As the skier ventures to steeper hills, form is transferred more directly into energy. The margin for error is smaller and the result of gravity is increasingly grave. When a powder day is added to the mix, leaning into gravity becomes essential and form is crucial. Gravitation endows objects with weight, but when harnessed it is the very thing that allows us to float.
I wanted to learn to tele-turn because I was bored with my relationship with gravity. On alpine skis (and I was never an expert downhiller) I did not skim—I skidded. On the icy slopes of the east coast where I grew up, skiing was more like ice skating—metal edges were imperative and kneepads were not just for free-heelers.
Tele-skiing—the knee bend, the torso twist, the stance switch—lets me feel gravity more acutely. Tele-skiing teaches me to feel the way water would flow and to look downstream, to lean into risk rather than away from it. This is the instant that I work toward—the moment in which there is no room to think, no need to think. The law of falling bodies keeps me on my feet.
Like a burgeoning romance, I want to embrace gravity just as much as I want to resist it. Exercising outside in low temperatures is one of my favorite activities. I love the quick internal warming of uphill stretches, cold air in my lungs, my breath visible. If chair lifts provide a one-sided conversation with gravity, the backcountry allows for a dialogue.

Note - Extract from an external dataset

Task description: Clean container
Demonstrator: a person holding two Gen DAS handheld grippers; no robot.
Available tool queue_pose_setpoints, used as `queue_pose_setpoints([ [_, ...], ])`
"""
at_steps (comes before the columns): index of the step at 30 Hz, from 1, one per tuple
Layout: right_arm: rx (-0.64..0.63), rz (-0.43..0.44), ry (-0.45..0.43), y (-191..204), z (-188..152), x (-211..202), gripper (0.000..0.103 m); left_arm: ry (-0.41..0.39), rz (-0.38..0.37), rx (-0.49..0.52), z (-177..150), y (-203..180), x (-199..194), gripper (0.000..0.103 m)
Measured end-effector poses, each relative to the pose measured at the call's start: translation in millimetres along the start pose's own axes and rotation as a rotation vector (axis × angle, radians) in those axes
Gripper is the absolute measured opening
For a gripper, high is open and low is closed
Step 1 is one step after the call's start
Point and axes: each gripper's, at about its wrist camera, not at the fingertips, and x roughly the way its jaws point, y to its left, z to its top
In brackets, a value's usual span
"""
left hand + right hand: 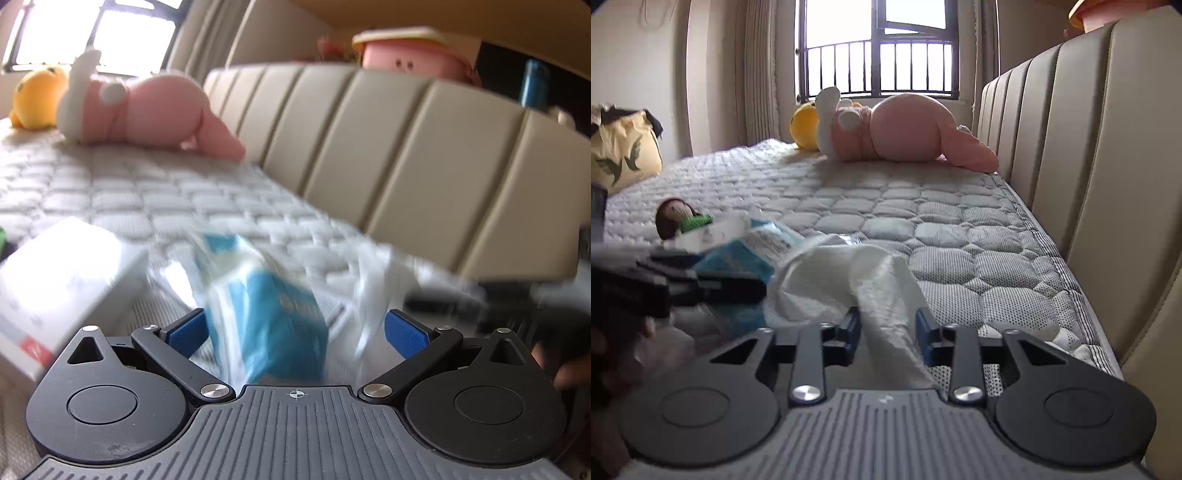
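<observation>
A home bedroom — bare grey quilted mattress, beige padded headboard, pink plush rabbit, barred window.

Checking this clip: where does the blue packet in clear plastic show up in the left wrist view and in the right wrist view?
Left wrist: the blue packet sits low at centre, blurred, between the open fingers of the left gripper.
Right wrist: the same packet lies at centre left, partly behind the left gripper.
Shared landmark: the pink plush toy far down the mattress.
</observation>
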Motion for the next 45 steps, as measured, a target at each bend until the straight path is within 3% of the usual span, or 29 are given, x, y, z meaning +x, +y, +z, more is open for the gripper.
queue_pose_setpoints([
  [2,-0.003,-0.013,0.011,2,-8,6,0.060,0.001,0.043,0.034,5,-1,6,0.096],
  [3,0.021,-0.002,0.002,0,-11,5,0.072,0.009,0.052,0.045,7,-1,10,0.074],
  [4,0.045,0.013,-0.017,-1,-14,3,0.090,0.022,0.041,0.044,8,0,13,0.066],
  [6,0.064,0.021,-0.086,1,-20,-3,0.101,0.037,0.004,0.032,7,2,14,0.066],
  [7,0.050,0.010,-0.119,4,-21,-6,0.100,0.034,-0.010,0.028,5,2,12,0.066],
  [8,0.029,-0.001,-0.132,6,-21,-8,0.097,0.031,-0.022,0.024,3,2,9,0.066],
  [9,0.017,-0.002,-0.128,7,-20,-9,0.082,0.027,-0.034,0.017,1,3,7,0.066],
  [10,0.019,0.015,-0.106,6,-19,-7,0.052,0.024,-0.046,0.009,-1,5,5,0.065],
  [12,0.061,0.065,-0.008,0,-13,0,0.017,0.018,-0.076,-0.011,-4,9,0,0.065],
  [14,0.107,0.094,0.014,-7,-9,2,0.015,0.012,-0.119,-0.039,-7,15,-3,0.065],
  [17,0.163,0.154,-0.037,-8,7,-9,0.015,0.005,-0.181,-0.082,-10,23,-5,0.065],
  [21,0.338,0.458,-0.123,-4,38,-21,0.015,0.012,-0.199,-0.072,-11,21,-6,0.065],
  [23,0.338,0.531,-0.088,9,46,-14,0.015,0.016,-0.190,-0.038,-11,16,-6,0.066],
  [27,0.199,0.405,0.002,31,36,4,0.015,0.022,-0.178,-0.031,-13,17,-8,0.073],
  [33,0.230,0.170,0.007,-3,7,1,0.018,-0.015,-0.155,-0.051,-7,21,-19,0.073],
  [35,0.273,0.161,0.005,-18,-3,-3,0.018,-0.044,-0.132,0.045,-2,10,-35,0.079],
  [38,0.357,0.167,-0.003,-36,-18,-7,0.018,-0.064,-0.080,0.337,-5,-26,-57,0.092],
  [42,0.423,0.172,-0.016,-42,-30,-1,0.019,0.021,-0.034,0.721,-33,-72,-51,0.094],
  [45,0.450,0.186,-0.017,-38,-36,3,0.019,0.043,0.044,0.891,-52,-82,-27,0.094],
])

In the backcountry, a skiers’ union with gravity is a necessary paradox, providing thrill and threat, delight and danger. Gravity can result in both avalanches and snow-pack stabilization. A skier commits to gravity—compromising just enough to reap the reward of the risk. It is an uncertain cycle—giving into the pull without losing control, and needing to relinquish control to give in to the pull. The outcome isn’t known until—sweat beading, thighs burning, spirit soaring—one looks back at the slope to see smooth lines carved into the powder.

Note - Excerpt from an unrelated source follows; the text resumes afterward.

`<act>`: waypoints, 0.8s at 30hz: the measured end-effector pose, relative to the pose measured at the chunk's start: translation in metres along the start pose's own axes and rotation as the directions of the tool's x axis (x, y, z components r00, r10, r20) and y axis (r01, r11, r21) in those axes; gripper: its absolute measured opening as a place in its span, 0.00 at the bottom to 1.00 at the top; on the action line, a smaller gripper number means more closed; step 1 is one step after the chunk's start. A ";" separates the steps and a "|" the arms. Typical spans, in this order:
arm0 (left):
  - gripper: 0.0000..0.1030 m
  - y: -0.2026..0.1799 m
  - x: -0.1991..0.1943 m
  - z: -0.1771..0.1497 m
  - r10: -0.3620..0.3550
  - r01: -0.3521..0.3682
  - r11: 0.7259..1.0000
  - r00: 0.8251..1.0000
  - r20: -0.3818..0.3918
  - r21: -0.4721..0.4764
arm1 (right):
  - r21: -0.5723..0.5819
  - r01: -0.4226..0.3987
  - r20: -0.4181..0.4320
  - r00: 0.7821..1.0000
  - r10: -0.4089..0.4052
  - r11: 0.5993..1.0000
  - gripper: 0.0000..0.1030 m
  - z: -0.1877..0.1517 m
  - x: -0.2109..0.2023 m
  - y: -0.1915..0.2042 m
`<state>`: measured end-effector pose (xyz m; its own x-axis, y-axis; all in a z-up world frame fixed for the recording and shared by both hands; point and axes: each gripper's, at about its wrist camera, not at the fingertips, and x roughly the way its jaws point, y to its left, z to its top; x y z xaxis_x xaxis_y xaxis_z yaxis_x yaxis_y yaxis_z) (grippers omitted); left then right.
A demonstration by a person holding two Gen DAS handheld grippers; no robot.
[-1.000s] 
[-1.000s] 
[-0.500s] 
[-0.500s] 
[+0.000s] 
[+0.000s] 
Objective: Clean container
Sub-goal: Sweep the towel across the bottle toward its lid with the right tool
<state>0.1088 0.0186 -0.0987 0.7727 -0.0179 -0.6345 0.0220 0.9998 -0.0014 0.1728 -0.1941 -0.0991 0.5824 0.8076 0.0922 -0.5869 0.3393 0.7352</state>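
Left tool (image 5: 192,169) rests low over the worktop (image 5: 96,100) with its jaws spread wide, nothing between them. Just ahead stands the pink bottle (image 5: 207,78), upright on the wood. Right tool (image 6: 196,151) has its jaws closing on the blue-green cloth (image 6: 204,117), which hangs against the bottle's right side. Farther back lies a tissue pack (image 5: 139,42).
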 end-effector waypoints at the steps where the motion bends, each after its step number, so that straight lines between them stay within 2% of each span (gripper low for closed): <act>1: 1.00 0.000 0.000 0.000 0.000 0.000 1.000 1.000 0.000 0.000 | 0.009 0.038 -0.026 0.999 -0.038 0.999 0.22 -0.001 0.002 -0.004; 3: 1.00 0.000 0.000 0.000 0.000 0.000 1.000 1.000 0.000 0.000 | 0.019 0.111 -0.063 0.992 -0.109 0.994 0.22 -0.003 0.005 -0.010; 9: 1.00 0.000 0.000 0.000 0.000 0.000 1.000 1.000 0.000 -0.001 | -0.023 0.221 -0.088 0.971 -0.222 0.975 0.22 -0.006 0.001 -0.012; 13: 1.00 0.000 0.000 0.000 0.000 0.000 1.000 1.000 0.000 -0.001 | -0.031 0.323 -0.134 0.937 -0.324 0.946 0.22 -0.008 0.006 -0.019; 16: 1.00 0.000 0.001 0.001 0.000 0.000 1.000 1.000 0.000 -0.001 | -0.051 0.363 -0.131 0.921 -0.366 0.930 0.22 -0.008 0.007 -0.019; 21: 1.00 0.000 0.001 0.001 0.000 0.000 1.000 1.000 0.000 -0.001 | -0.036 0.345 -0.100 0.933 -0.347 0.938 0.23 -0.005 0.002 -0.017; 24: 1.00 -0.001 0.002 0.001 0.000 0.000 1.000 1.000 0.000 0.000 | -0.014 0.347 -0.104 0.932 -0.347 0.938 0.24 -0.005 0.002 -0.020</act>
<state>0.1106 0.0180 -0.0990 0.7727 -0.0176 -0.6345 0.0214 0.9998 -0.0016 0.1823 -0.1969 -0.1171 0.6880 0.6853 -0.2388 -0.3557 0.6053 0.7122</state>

The history of a marriage with gravity is written in the wake of my turns, a lack of devotion punctuated by a fall, graceful arcs signaling a successful collaboration. To ski rather than skid, to float rather than fall, to live rather than languish, we must commit ourselves to both gravity and love, natural phenomena which are palpable only in their effect.
I first listened to Carrier’s story to feel the sharp loss of love. I resisted its pull and turned away, squaring my shoulders toward the periphery. I ski, in part, because it forces me to face uncertainty, to find the delicate balance between faith and doubt, challenge and comfort. I ski because it reminds me to keep my heart open.
When I’m standing at the top of Pan-Face in the Mt. Baker Ski Area, or waiting for my turn to drop into a certain bowl in the backcountry, and all I want to do is sideslip down the top steep section, I remind myself that turning away from gravity is as dangerous as turning away from love. An opportunity is missed. A moment of pure joy is relinquished. A particular freedom is lost. And so, with gloved hands clenching poles and knees bent, I twist my body toward the fall line, trusting an unseen force that is still considered a theory.